FoxDec’s decompilation phases include disassembly; CFG recovery; extraction of an abstract code that models a program as a CFG of basic blocks; converting basic blocks into sequential code that models the program’s corresponding state changes over memory, registers, and flags; variable analysis that maps memory regions to variables and references; and type analysis that assigns types. Converting basic blocks into sequential code that captures program state changes requires a formal model of the underlying machine (i.e., formal semantics of x86-64 instructions). The project leverages the Chum project’s formal x86-64 machine model for this purpose.
Central to formally verified decompilation is the notion of sound decompilation. FoxDec defines soundness for each of these decompilation phases (sound disassembly is explored in a different project) and formally verifies them: algorithms for each phase are formalized in the Isabelle/HOL theorem prover and proven correct.
Sound, recompilable decompilation to C has a variety of use cases.
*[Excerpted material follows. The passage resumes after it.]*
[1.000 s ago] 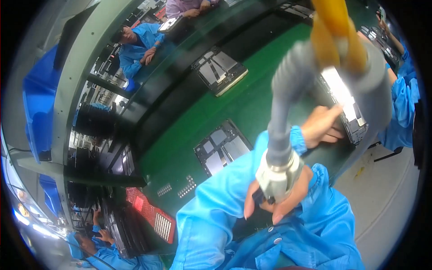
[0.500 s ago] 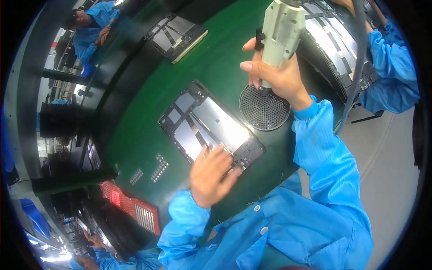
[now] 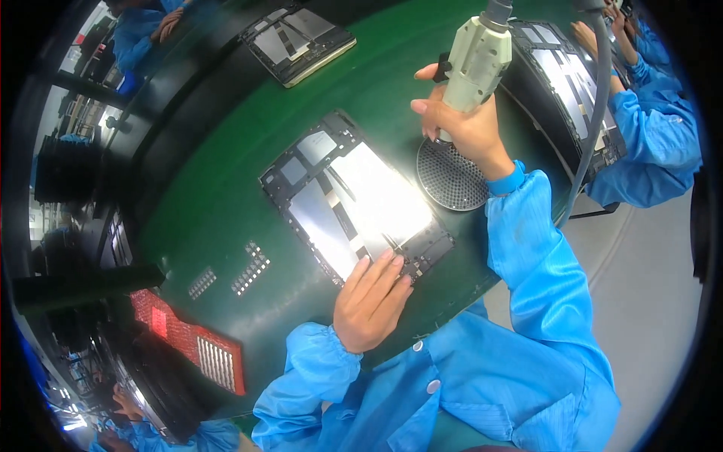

For example, patching a binary to fix errors or potential security exploits is highly complex in settings where source code or third-party libraries are no longer available or build processes or tools have become outdated. Patching at the C-level is relatively easier and a compelling alternative when the decompiled C code is formally proven to be functionally equivalent to the binary.
Other use cases include binary analysis, binary porting (as an alternative to software emulation), and binary optimization, each of which can now be performed at the C level (e.g., using off-the-shelf C code analysis and optimization tools).